**PROBLEM DETAILS**:
Print exactly the lines below between the line holding "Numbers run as" and the line holding "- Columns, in", inclusive, and nothing more.

□ □ □ □ □

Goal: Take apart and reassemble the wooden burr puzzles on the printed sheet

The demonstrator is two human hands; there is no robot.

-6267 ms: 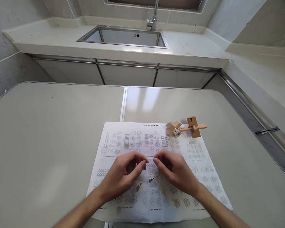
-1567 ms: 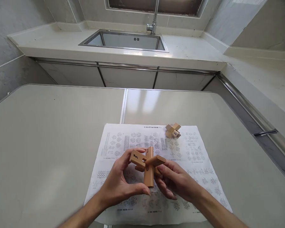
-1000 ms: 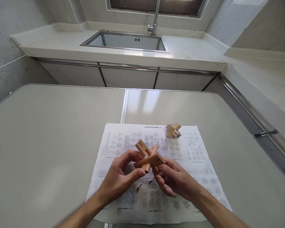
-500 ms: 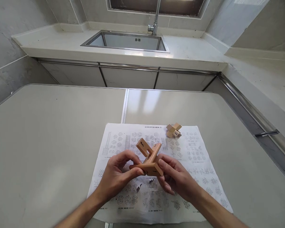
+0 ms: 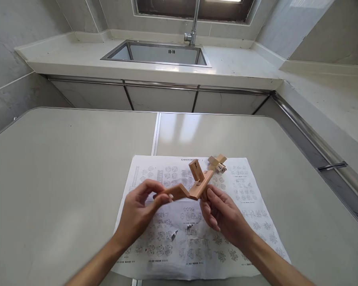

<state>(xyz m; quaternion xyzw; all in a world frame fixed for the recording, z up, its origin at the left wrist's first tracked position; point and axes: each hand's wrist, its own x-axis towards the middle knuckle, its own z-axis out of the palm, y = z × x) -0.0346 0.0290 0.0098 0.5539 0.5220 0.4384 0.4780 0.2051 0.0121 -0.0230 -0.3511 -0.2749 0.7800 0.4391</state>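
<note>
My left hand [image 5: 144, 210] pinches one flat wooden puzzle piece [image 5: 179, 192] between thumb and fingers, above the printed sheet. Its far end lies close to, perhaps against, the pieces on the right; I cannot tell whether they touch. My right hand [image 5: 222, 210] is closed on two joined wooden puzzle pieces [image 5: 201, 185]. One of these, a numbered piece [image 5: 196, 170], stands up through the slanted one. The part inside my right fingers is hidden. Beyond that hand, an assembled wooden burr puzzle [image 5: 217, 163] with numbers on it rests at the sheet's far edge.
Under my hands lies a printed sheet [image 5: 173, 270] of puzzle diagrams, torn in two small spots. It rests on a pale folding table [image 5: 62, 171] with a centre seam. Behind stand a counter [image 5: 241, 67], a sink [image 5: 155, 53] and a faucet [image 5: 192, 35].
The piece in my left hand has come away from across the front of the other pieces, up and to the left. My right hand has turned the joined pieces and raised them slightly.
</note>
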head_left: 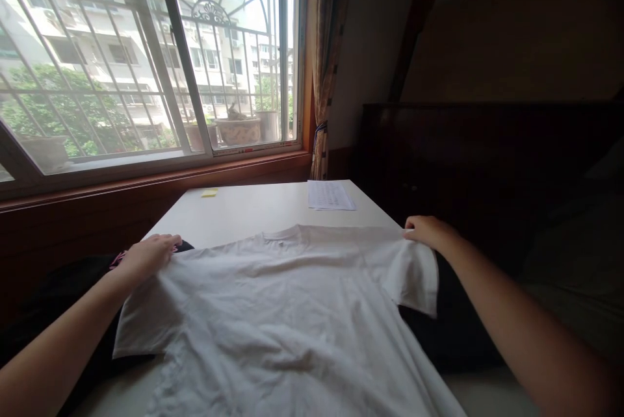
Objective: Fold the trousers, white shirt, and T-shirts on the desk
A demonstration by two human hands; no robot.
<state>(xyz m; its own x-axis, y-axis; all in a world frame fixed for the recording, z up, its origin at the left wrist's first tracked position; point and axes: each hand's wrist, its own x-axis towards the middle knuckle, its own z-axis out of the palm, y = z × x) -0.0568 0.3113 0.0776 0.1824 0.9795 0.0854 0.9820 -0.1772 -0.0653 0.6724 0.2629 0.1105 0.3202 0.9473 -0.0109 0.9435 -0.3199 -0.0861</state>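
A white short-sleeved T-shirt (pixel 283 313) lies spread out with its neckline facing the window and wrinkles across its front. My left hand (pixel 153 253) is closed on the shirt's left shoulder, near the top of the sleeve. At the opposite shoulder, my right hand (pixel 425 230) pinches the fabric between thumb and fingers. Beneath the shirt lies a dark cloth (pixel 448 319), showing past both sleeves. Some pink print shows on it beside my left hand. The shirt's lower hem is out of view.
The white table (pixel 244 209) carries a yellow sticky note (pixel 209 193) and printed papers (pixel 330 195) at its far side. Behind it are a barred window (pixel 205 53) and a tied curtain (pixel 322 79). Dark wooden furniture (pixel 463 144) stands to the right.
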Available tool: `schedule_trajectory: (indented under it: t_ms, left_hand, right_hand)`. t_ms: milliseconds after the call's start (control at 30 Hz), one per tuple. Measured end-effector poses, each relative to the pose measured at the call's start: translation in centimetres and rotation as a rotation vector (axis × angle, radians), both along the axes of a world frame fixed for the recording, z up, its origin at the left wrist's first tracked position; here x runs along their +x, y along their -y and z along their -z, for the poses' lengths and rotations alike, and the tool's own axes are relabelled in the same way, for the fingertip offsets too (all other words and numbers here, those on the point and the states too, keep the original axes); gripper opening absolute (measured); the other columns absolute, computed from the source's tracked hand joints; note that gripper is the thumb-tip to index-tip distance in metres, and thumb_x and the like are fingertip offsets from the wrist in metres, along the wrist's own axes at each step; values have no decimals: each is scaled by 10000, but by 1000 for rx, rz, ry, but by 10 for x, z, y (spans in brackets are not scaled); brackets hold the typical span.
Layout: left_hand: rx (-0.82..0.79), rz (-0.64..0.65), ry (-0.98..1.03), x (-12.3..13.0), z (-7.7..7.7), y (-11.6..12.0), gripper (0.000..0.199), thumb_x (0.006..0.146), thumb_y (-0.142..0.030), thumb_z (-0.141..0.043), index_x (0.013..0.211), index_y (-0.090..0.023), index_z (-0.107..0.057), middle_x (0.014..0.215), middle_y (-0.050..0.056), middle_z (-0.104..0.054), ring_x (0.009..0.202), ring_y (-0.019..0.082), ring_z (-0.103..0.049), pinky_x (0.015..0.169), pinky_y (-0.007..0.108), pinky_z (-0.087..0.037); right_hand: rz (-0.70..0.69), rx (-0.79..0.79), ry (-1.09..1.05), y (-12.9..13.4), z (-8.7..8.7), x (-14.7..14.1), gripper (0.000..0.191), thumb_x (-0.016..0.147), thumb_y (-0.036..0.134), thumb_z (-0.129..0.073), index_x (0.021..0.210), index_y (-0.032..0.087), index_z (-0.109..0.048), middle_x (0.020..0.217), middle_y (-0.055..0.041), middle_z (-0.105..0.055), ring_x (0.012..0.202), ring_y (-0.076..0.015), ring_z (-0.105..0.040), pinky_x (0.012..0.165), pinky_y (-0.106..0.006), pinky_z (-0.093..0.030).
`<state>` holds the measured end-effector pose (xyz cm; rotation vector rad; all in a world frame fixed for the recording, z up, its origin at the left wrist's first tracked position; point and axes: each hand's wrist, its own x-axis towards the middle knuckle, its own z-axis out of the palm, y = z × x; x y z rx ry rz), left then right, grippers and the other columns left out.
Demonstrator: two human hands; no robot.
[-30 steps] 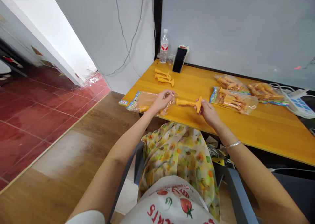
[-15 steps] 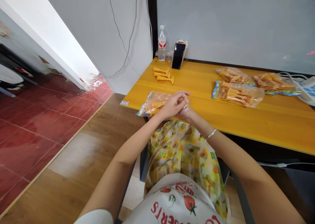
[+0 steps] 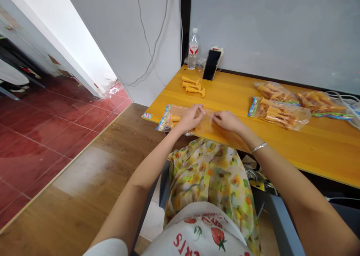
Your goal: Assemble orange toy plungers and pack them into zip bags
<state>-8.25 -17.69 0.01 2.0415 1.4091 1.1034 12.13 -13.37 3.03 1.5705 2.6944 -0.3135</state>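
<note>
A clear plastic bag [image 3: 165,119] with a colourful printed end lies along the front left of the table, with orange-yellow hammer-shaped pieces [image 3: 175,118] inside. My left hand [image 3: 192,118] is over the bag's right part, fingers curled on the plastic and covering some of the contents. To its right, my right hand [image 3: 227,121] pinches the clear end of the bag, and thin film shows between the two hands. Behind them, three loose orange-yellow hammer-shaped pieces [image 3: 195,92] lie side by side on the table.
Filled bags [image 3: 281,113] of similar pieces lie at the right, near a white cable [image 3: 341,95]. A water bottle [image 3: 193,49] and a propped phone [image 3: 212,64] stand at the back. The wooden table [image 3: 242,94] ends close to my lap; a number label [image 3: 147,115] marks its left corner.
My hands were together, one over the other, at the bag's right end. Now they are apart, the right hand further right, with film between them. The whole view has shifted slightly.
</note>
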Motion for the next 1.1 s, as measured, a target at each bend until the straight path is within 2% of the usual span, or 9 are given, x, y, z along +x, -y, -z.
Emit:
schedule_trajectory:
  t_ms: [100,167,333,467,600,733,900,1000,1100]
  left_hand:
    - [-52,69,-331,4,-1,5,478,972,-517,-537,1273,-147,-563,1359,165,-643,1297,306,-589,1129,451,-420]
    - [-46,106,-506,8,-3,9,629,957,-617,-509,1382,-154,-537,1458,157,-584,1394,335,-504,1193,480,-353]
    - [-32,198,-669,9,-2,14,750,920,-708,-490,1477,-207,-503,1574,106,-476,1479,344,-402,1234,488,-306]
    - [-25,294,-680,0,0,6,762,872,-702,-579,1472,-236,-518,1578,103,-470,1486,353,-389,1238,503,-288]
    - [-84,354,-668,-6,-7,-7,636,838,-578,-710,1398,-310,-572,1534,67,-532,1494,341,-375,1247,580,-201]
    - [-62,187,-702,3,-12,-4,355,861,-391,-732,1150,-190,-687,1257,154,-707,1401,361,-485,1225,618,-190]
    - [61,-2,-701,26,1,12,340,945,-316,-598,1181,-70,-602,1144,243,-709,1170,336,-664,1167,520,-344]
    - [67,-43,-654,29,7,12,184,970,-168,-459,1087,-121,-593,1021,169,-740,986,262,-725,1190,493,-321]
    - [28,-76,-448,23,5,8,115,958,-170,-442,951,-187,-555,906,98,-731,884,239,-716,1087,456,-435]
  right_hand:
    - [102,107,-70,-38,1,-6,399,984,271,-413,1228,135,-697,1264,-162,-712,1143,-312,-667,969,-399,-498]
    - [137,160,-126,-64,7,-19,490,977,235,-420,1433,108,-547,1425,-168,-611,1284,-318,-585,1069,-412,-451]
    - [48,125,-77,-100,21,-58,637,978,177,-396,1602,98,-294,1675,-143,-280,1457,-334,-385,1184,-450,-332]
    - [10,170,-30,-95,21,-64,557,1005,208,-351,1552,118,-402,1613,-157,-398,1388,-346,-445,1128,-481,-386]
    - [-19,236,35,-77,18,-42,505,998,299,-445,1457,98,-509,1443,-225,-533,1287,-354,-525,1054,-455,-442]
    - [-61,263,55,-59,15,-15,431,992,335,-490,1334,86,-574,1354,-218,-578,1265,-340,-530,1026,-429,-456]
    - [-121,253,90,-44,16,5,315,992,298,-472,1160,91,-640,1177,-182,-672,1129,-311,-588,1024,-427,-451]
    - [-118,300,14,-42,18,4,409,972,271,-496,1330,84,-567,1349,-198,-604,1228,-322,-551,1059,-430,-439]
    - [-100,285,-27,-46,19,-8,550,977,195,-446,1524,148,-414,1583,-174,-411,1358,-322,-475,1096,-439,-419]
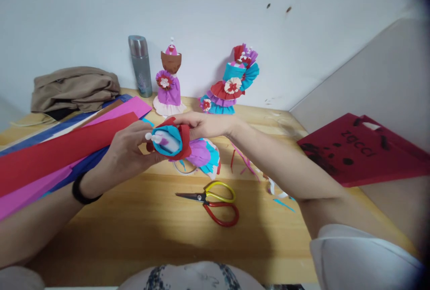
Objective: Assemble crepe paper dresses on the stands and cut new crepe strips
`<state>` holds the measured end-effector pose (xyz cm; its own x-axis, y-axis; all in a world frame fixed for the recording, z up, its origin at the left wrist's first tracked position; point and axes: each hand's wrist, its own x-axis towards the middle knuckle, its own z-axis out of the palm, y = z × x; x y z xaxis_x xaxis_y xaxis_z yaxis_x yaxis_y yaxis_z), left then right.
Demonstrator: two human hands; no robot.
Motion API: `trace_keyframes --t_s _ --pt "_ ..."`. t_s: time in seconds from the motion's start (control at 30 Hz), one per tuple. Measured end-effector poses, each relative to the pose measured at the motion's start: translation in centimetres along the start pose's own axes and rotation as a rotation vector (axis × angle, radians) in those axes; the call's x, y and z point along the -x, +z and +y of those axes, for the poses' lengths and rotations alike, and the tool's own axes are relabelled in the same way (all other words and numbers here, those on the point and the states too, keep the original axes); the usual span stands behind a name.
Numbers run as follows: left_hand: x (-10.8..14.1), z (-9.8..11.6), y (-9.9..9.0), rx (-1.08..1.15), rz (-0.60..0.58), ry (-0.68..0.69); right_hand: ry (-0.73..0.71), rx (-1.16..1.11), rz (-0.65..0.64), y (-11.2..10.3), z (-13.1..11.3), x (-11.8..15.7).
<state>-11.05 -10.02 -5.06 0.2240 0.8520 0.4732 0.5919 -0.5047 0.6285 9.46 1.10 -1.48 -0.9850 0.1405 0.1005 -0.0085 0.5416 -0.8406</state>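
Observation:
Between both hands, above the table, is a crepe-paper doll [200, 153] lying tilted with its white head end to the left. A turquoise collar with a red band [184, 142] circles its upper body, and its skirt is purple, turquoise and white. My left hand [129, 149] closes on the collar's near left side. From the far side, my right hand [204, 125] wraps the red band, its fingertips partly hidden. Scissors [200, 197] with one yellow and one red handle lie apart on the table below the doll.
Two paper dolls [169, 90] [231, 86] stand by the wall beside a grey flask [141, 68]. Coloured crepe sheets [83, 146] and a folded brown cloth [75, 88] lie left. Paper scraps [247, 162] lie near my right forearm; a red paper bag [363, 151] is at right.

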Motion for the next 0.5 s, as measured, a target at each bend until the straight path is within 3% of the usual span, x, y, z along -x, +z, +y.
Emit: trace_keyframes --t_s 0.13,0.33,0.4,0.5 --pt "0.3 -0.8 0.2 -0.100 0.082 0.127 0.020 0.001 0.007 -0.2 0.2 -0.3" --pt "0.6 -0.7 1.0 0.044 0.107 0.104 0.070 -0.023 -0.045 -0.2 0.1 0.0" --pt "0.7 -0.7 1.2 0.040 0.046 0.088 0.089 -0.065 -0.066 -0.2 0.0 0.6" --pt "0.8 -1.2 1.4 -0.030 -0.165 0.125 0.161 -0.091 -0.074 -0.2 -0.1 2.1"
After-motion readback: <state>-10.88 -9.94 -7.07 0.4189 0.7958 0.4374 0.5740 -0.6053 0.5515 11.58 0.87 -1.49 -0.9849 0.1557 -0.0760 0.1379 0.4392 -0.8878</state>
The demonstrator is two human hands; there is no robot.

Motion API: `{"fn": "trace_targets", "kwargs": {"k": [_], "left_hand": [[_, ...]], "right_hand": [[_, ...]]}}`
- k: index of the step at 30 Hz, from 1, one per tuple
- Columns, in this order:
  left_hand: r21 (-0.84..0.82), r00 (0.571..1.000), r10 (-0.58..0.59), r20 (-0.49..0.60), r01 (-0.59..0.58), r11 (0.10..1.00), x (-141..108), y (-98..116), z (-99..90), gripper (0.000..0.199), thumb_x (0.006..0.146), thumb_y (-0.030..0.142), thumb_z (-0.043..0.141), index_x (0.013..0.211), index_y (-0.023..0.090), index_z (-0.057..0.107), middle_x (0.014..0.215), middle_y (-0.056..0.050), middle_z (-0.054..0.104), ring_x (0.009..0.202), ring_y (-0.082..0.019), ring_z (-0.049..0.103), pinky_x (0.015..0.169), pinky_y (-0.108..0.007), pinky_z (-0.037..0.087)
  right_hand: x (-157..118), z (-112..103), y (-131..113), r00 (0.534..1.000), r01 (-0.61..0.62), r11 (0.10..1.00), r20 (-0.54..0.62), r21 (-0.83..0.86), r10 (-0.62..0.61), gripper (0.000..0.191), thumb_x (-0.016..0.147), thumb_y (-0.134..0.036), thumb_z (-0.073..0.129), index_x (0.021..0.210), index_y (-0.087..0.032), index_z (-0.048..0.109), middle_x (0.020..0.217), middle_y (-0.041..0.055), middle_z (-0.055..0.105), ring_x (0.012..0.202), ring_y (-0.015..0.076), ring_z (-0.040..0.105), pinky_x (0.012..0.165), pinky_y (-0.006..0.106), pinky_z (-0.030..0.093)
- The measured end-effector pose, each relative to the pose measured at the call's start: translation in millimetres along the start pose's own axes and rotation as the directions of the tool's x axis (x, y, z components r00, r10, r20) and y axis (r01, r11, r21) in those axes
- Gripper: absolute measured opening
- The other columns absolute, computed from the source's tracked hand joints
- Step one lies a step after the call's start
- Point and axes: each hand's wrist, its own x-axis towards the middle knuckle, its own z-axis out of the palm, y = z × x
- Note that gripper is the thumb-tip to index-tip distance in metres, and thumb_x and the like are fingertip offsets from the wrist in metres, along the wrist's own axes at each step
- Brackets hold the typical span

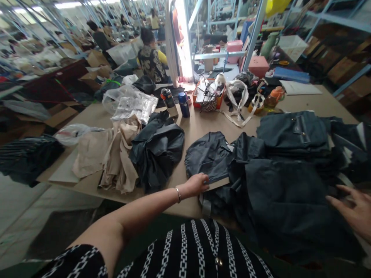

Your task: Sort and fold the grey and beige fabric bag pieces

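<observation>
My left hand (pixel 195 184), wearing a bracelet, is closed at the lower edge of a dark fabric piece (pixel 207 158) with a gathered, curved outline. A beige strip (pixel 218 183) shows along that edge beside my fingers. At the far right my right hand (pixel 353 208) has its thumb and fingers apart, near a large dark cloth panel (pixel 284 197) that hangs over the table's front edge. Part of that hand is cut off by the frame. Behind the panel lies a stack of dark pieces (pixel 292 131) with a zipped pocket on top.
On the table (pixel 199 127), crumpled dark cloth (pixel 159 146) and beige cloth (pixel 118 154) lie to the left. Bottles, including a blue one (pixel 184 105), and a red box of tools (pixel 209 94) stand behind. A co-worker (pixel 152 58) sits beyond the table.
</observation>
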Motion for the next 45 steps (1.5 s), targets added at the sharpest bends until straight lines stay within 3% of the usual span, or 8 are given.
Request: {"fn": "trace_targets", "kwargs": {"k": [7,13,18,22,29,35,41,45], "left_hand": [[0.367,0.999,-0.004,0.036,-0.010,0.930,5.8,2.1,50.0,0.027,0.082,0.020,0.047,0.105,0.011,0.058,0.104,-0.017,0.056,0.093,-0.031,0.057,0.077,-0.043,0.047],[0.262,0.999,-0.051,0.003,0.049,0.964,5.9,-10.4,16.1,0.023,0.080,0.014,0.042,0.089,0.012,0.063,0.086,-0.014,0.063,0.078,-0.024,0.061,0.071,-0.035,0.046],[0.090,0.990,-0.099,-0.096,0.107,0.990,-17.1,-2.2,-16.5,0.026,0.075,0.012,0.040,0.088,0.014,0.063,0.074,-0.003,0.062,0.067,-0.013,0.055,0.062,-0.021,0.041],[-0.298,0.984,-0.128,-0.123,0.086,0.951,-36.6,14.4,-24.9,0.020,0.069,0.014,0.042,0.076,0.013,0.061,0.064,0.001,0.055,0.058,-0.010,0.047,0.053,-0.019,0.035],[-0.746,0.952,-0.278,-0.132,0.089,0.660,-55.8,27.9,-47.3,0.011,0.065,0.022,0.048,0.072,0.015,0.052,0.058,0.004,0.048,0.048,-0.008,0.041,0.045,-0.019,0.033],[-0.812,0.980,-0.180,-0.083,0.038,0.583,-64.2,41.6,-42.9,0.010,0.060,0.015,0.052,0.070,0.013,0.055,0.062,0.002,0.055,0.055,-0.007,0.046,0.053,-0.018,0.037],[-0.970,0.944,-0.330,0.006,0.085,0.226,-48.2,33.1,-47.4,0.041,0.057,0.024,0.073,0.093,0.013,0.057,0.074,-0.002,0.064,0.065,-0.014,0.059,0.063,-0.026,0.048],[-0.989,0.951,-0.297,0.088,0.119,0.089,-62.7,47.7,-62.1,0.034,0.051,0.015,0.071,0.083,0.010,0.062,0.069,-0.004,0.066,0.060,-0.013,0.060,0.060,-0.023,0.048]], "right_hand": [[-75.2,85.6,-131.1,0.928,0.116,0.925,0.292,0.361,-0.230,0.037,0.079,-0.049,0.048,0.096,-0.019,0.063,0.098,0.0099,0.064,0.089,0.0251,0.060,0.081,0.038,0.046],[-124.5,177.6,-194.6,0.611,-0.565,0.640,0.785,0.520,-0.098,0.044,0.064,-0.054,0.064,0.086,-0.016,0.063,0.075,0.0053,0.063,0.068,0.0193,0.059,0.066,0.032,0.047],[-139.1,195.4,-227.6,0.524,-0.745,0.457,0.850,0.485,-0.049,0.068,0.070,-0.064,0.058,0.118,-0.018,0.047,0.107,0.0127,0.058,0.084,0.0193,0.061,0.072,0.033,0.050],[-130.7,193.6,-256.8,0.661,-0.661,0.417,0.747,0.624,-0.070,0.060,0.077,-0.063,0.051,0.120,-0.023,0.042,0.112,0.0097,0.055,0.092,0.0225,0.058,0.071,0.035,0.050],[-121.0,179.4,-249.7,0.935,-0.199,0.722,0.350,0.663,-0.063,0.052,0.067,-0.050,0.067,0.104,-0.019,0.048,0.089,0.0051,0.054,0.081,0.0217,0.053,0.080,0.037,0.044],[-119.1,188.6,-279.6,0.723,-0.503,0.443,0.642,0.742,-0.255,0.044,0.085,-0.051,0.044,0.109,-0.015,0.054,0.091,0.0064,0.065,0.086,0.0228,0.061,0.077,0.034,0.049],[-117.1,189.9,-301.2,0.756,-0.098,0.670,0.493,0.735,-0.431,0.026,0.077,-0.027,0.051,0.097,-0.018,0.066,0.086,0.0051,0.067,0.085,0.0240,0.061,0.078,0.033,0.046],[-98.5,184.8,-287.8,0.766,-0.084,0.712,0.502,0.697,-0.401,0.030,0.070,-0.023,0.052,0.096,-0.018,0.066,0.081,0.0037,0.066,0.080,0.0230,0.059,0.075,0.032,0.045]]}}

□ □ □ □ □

**RESPONSE**:
Numbers run as follows: left_hand: x (-10.8..14.1), z (-9.8..11.6), y (-9.9..9.0), rx (-1.08..1.15), rz (-0.60..0.58), ry (-0.68..0.69); right_hand: ry (-0.73..0.71), rx (-1.16..1.11), rz (-0.65..0.64), y (-11.2..10.3), z (-13.1..11.3), x (-11.8..15.7).
<state>-11.05 -10.02 -5.06 0.2240 0.8520 0.4732 0.5919 -0.5047 0.6285 9.46 1.10 -1.48 -0.9850 0.1405 0.1005 -0.0085 0.5416 -0.8406</state>
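Observation:
Between both hands, above the table, is a crepe-paper doll [200, 153] lying tilted with its white head end to the left. A turquoise collar with a red band [184, 142] circles its upper body, and its skirt is purple, turquoise and white. My left hand [129, 149] closes on the collar's near left side. From the far side, my right hand [204, 125] wraps the red band, its fingertips partly hidden. Scissors [200, 197] with one yellow and one red handle lie apart on the table below the doll.
Two paper dolls [169, 90] [231, 86] stand by the wall beside a grey flask [141, 68]. Coloured crepe sheets [83, 146] and a folded brown cloth [75, 88] lie left. Paper scraps [247, 162] lie near my right forearm; a red paper bag [363, 151] is at right.
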
Motion for the next 0.5 s, as measured, a target at each bend until the straight path is within 3% of the usual span, x, y, z along -x, +z, +y.
Emit: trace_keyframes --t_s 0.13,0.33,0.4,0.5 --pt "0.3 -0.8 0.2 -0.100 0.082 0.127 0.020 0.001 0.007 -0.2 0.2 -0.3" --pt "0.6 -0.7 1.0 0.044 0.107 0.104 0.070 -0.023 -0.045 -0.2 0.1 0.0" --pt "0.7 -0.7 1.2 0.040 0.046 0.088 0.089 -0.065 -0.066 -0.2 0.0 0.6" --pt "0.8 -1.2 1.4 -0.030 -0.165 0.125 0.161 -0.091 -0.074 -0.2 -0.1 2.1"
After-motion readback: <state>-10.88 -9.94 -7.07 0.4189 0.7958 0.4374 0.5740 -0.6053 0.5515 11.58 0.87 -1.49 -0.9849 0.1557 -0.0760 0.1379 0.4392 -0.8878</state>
The demonstrator is two human hands; there is no robot.

Motion API: `{"fn": "trace_targets", "kwargs": {"k": [_], "left_hand": [[_, ...]], "right_hand": [[_, ...]]}}`
- k: index of the step at 30 Hz, from 1, one per tuple
- Columns, in this order:

The exercise is done, and nothing more is needed.